# Assigned task:
Look below for the line holding "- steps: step" and the line holding "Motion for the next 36". Repeat those two and everything between, exactly.

━━━━━ Data supplied

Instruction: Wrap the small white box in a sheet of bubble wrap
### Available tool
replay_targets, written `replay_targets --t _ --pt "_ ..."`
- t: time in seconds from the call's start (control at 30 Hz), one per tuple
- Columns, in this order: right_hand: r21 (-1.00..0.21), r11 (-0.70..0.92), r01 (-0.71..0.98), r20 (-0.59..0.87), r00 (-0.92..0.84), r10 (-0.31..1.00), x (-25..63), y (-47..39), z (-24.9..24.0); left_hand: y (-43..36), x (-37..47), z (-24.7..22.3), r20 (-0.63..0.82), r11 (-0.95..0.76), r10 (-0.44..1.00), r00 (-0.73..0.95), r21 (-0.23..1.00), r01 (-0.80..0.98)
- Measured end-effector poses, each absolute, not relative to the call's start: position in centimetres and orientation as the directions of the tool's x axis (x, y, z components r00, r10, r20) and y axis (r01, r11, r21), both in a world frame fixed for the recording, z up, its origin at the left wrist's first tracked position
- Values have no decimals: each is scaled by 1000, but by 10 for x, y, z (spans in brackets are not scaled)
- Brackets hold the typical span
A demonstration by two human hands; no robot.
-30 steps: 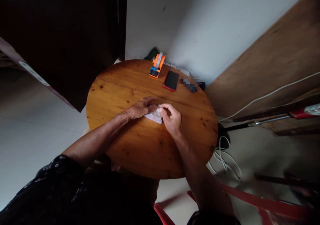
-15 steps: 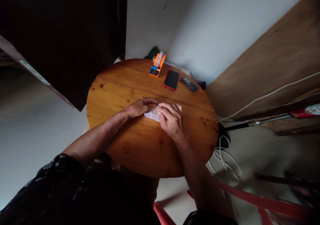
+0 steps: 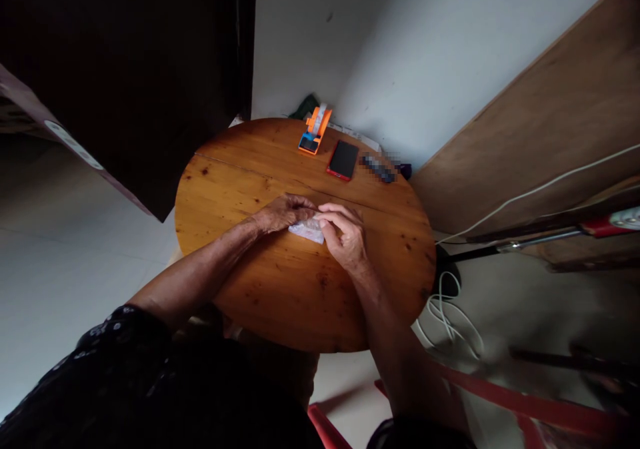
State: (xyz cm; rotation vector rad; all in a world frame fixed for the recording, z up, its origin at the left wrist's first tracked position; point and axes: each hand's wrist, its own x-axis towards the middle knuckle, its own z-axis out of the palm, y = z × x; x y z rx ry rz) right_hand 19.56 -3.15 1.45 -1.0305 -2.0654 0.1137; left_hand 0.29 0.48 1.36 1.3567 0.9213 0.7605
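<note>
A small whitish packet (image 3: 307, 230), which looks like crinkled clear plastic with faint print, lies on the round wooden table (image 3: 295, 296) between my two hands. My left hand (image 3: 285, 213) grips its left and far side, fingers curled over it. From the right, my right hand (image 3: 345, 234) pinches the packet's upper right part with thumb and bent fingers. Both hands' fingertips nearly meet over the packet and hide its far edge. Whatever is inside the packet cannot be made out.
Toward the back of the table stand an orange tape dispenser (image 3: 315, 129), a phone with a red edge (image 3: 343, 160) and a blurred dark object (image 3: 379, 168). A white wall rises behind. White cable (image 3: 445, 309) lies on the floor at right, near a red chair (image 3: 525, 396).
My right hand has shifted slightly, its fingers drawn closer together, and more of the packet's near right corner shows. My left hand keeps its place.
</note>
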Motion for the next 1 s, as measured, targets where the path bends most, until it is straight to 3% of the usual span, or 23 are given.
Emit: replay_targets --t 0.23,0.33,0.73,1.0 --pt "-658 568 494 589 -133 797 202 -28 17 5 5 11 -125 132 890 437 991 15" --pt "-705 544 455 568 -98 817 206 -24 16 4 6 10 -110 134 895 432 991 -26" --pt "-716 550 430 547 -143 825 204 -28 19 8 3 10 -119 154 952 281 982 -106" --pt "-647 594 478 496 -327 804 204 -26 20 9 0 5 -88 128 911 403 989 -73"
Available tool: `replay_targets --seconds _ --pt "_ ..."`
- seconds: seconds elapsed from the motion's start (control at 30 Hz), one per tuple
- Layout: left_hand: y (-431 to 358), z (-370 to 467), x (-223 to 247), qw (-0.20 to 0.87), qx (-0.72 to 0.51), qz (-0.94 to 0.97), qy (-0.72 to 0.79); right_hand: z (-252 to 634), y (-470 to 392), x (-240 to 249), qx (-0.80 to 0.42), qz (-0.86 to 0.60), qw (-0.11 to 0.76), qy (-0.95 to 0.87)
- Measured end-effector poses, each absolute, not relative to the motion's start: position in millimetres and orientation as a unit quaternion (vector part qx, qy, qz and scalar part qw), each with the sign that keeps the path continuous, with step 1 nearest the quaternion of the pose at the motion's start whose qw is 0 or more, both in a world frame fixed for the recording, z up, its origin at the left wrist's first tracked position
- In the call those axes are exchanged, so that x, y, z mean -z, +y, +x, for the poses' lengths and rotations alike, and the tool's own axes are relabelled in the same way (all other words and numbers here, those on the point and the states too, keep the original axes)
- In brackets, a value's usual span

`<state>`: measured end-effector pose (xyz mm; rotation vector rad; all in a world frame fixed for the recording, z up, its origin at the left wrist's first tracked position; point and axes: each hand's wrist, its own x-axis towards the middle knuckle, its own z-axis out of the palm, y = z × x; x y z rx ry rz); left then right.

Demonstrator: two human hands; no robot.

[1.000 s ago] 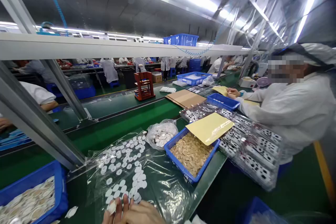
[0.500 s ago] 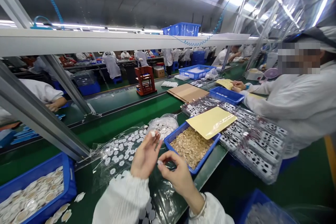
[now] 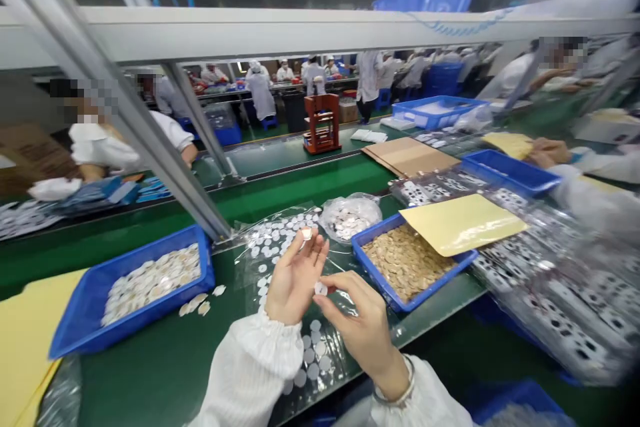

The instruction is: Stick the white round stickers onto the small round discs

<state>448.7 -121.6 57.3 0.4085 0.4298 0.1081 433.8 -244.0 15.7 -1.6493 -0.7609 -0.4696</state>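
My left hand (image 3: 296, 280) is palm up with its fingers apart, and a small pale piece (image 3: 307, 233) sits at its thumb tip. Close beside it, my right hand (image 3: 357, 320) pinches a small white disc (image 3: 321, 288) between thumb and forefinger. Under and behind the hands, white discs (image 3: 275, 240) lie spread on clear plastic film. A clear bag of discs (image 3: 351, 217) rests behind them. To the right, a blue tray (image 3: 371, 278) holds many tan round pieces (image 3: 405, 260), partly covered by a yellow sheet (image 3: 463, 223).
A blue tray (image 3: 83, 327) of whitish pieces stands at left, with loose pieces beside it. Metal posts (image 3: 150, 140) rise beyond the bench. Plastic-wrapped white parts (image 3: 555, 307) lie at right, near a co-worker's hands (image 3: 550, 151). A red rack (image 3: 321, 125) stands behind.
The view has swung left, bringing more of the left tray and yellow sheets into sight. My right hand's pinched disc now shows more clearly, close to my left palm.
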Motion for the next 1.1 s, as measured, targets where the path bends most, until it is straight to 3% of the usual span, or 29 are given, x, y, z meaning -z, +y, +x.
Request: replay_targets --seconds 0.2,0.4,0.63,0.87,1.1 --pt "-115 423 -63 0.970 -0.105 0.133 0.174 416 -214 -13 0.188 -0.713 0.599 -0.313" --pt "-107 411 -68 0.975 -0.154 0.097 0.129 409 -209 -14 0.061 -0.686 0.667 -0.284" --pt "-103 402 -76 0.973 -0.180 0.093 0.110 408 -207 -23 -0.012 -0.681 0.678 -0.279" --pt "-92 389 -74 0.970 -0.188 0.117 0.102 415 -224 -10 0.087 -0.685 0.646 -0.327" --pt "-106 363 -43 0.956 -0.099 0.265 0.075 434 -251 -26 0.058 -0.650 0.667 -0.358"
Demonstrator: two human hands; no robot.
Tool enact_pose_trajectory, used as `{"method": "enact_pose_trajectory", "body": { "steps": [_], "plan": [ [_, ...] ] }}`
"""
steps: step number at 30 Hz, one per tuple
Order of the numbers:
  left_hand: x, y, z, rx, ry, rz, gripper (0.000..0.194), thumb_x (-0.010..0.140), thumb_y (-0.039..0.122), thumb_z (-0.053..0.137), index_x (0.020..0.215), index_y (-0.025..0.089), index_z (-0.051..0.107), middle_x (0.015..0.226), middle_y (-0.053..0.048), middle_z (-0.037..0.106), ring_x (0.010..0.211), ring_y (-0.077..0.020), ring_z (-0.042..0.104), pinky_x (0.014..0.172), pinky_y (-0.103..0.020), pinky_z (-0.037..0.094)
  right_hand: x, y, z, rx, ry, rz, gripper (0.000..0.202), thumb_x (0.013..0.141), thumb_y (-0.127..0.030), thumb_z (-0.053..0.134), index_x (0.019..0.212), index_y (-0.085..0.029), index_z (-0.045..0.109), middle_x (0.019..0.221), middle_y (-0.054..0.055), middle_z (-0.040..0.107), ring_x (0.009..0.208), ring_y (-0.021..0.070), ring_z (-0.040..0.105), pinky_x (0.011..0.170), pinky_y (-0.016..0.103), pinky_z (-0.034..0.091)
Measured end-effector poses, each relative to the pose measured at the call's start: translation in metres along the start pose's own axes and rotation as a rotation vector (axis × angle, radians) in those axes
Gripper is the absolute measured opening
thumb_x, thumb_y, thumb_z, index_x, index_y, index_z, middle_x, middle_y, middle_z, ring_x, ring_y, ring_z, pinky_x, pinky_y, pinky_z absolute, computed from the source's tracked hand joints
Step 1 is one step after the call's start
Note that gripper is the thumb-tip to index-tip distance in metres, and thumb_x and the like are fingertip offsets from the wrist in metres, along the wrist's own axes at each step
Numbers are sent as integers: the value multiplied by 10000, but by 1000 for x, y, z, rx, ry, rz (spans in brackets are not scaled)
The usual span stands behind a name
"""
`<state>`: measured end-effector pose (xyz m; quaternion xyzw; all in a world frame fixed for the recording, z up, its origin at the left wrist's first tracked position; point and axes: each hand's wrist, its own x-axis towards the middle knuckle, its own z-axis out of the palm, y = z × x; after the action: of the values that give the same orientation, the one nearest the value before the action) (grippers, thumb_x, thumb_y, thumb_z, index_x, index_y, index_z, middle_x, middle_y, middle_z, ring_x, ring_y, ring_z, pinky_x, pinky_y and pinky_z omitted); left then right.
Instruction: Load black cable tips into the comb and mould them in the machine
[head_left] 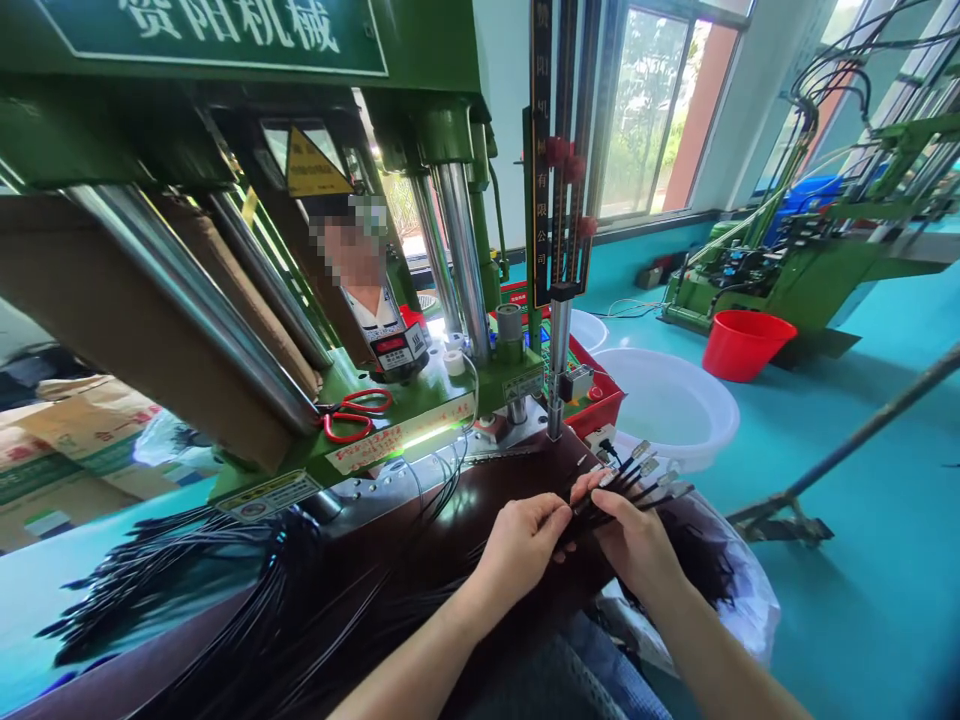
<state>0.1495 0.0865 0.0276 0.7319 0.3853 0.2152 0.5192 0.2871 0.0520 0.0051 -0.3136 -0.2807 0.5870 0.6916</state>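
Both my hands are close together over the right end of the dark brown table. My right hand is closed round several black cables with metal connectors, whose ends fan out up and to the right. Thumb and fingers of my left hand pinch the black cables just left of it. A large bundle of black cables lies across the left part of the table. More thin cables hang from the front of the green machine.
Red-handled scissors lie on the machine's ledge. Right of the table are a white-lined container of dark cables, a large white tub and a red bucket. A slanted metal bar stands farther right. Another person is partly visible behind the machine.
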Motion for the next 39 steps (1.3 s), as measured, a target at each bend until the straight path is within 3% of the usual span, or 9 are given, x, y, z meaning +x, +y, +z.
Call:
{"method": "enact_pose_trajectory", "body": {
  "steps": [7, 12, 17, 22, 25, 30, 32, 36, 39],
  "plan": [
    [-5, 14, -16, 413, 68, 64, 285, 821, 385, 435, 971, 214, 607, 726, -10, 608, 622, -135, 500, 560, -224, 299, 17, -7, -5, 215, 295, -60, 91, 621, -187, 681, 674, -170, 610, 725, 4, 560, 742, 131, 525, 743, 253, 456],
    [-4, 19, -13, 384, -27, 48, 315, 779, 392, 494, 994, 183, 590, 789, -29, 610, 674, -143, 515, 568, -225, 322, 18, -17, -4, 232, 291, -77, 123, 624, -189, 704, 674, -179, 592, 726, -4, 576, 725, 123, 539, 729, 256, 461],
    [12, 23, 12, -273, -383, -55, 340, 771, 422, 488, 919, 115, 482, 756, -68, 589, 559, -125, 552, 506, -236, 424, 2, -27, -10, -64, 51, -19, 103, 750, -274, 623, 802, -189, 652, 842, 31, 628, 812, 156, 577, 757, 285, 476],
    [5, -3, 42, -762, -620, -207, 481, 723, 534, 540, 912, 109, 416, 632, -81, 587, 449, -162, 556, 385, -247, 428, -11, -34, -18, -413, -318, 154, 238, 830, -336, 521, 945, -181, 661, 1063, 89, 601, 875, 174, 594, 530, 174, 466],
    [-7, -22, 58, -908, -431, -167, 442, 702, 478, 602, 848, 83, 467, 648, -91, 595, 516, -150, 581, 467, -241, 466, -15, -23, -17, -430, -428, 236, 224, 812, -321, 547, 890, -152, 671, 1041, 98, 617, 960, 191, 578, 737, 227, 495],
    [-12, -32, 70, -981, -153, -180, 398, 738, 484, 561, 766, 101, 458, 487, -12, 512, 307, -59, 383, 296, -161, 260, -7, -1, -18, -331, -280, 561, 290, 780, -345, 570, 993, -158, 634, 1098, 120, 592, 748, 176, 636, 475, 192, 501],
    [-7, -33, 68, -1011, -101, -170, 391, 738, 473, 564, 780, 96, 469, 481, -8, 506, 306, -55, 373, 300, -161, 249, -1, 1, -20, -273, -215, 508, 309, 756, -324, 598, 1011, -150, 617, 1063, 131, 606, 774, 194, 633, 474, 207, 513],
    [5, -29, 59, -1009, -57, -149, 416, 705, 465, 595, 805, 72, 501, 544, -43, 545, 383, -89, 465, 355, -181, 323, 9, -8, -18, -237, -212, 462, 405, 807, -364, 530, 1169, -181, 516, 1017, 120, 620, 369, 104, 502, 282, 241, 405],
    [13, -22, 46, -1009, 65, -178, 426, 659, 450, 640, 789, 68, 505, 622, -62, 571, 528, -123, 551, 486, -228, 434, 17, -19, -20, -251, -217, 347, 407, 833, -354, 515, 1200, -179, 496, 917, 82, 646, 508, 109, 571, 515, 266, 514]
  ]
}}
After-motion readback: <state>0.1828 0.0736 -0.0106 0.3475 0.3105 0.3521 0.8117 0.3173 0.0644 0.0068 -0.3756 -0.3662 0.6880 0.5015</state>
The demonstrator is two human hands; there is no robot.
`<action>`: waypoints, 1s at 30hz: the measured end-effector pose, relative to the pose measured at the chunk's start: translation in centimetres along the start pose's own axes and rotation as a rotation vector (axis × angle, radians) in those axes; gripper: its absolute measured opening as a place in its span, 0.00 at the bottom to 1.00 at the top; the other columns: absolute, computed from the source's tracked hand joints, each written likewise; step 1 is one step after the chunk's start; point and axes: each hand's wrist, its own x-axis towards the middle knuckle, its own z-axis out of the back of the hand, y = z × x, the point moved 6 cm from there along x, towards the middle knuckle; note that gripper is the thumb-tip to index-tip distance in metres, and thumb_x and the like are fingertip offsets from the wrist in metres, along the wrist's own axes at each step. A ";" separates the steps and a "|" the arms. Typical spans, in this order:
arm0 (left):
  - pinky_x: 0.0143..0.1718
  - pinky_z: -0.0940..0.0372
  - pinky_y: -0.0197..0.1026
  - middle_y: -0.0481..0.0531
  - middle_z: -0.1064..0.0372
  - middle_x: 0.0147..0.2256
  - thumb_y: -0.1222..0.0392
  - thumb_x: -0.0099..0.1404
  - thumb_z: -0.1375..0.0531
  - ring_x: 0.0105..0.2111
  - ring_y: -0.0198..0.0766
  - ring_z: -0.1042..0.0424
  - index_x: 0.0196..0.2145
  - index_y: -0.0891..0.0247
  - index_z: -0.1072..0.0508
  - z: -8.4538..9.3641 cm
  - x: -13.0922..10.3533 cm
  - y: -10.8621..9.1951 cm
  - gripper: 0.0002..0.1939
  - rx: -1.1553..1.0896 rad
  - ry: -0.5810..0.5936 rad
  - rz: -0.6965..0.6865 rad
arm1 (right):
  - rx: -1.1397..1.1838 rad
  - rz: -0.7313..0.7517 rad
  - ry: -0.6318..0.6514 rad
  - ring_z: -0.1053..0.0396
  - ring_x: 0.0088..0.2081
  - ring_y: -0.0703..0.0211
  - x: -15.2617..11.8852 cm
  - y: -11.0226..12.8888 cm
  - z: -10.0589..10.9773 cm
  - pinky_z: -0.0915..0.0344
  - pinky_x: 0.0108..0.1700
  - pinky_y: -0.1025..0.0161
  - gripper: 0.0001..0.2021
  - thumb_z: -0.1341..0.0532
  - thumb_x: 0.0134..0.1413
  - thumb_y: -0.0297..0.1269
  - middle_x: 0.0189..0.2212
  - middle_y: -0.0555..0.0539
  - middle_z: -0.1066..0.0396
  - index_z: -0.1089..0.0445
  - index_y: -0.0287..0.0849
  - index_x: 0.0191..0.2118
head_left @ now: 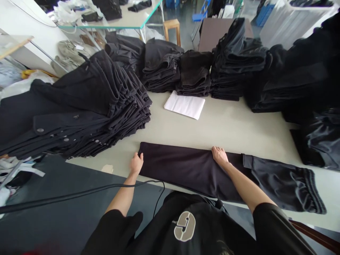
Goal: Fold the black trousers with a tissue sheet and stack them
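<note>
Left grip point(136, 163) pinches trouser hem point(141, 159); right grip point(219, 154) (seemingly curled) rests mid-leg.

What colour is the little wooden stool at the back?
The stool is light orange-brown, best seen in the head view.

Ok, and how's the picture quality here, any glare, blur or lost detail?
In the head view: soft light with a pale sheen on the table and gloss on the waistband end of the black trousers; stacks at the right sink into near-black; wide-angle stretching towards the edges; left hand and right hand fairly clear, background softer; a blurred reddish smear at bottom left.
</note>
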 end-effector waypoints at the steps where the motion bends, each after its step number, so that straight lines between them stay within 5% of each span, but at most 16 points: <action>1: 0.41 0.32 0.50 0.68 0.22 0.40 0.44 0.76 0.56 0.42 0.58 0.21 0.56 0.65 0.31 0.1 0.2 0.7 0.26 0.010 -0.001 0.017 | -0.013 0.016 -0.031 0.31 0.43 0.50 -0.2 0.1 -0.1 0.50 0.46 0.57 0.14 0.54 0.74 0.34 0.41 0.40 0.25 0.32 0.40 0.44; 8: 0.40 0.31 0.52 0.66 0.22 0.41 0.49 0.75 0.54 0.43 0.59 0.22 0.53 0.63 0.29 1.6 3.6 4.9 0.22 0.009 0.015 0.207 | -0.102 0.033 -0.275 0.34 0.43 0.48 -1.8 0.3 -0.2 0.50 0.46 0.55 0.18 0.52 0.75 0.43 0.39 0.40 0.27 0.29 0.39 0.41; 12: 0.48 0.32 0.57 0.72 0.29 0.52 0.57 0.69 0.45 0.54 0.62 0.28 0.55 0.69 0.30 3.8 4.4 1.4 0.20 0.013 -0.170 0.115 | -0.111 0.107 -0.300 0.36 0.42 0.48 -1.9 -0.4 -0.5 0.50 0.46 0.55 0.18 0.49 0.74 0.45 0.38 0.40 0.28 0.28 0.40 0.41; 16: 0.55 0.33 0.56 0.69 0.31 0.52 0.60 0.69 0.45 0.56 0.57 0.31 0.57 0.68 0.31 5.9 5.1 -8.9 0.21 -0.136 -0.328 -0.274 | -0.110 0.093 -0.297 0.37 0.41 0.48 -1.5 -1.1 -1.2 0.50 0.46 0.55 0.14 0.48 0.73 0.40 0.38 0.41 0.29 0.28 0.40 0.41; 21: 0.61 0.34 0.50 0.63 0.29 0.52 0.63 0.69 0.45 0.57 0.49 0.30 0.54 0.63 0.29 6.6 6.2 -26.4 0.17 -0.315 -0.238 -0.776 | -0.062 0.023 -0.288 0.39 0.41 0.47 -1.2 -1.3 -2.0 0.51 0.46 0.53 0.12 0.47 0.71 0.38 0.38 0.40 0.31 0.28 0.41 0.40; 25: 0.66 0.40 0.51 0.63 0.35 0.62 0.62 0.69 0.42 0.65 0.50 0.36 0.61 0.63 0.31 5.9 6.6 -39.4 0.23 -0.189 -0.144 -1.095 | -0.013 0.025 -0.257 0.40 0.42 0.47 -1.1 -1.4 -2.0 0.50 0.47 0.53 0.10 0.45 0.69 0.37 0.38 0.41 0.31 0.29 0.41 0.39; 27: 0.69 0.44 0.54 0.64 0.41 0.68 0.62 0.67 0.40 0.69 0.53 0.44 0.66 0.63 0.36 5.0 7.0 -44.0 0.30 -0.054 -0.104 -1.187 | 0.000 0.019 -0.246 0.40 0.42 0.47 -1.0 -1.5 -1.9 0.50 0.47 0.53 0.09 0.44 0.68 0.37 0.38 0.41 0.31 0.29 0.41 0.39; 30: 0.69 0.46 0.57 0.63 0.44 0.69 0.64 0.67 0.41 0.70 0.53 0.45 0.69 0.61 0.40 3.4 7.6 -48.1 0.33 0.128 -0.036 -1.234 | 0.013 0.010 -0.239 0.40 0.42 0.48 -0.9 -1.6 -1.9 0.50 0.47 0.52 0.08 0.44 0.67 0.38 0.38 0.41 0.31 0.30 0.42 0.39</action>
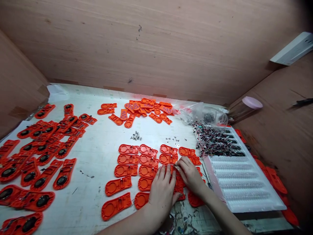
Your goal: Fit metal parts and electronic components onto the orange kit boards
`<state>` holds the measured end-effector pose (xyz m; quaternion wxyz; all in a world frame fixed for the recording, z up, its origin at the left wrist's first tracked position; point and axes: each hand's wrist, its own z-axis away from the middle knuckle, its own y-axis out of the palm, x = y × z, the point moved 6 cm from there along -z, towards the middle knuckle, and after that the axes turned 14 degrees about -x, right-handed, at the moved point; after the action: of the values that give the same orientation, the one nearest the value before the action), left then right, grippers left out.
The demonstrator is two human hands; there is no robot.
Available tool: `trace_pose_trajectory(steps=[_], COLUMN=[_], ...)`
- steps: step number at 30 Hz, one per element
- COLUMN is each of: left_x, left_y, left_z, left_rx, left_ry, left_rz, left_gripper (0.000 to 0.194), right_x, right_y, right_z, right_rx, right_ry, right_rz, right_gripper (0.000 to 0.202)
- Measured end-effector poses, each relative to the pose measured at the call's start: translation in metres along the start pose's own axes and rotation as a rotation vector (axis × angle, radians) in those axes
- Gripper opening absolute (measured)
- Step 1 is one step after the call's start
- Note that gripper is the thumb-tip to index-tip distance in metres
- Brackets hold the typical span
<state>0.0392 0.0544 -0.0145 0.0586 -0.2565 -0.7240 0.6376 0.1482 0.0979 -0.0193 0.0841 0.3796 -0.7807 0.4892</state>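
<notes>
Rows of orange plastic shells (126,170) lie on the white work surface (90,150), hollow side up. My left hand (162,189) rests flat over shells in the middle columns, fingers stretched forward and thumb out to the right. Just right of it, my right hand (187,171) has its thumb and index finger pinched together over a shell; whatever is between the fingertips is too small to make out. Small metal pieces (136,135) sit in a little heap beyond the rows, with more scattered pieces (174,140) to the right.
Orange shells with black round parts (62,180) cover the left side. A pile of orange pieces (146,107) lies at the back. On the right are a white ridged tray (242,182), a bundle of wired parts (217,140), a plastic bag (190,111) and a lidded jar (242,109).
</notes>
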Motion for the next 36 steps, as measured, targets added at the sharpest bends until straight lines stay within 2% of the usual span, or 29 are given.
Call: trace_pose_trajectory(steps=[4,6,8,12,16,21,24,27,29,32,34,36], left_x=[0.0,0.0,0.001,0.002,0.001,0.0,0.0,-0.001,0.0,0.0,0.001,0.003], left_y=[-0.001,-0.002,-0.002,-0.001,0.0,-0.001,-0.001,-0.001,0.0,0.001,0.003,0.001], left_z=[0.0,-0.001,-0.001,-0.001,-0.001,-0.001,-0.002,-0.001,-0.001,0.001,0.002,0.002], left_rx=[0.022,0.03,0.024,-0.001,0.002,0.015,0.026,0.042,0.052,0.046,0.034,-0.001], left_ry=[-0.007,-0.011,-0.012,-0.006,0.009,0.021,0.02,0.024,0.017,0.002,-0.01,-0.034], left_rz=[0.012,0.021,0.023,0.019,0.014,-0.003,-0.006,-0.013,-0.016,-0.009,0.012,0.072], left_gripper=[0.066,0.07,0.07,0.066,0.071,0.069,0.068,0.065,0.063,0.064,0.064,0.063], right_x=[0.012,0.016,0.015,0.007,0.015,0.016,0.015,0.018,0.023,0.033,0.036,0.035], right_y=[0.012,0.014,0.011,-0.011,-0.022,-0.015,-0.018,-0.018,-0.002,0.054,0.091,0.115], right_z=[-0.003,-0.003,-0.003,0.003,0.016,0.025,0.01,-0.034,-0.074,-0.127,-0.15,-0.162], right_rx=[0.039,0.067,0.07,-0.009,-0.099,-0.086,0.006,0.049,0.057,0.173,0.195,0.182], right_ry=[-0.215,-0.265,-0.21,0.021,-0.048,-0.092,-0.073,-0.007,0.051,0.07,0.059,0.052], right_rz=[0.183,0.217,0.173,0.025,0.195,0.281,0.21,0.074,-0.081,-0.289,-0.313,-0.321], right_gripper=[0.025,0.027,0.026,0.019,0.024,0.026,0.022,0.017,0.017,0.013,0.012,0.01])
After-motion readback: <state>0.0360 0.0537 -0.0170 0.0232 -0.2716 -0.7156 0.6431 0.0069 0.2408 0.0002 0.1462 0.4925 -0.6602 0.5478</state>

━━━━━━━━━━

# Response for this exercise:
- steps: step number at 30 Hz, one per element
- COLUMN is each of: left_x, left_y, left_z, left_rx, left_ry, left_rz, left_gripper (0.000 to 0.194), right_x, right_y, right_z, right_rx, right_ry, right_rz, right_gripper (0.000 to 0.202)
- Measured end-effector poses, each relative to the pose measured at the call's start: translation in metres along the start pose's own axes and rotation as a rotation vector (axis × angle, radians) in those axes
- Gripper opening absolute (measured)
- Step 1 is one step after the call's start
- Note that gripper is the thumb-tip to index-tip distance in metres
- Brackets hold the typical span
<state>0.0392 0.0544 -0.0145 0.0586 -0.2565 -0.7240 0.6376 0.1482 0.0979 -0.0193 0.0841 0.3796 -0.7807 0.4892</state>
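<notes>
Rows of orange plastic shells (126,170) lie on the white work surface (90,150), hollow side up. My left hand (162,189) rests flat over shells in the middle columns, fingers stretched forward and thumb out to the right. Just right of it, my right hand (187,171) has its thumb and index finger pinched together over a shell; whatever is between the fingertips is too small to make out. Small metal pieces (136,135) sit in a little heap beyond the rows, with more scattered pieces (174,140) to the right.
Orange shells with black round parts (62,180) cover the left side. A pile of orange pieces (146,107) lies at the back. On the right are a white ridged tray (242,182), a bundle of wired parts (217,140), a plastic bag (190,111) and a lidded jar (242,109).
</notes>
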Motion for the next 36 steps, as measured, targets added at the sharpest bends until straight lines stay within 2% of the usual span, or 29 are given.

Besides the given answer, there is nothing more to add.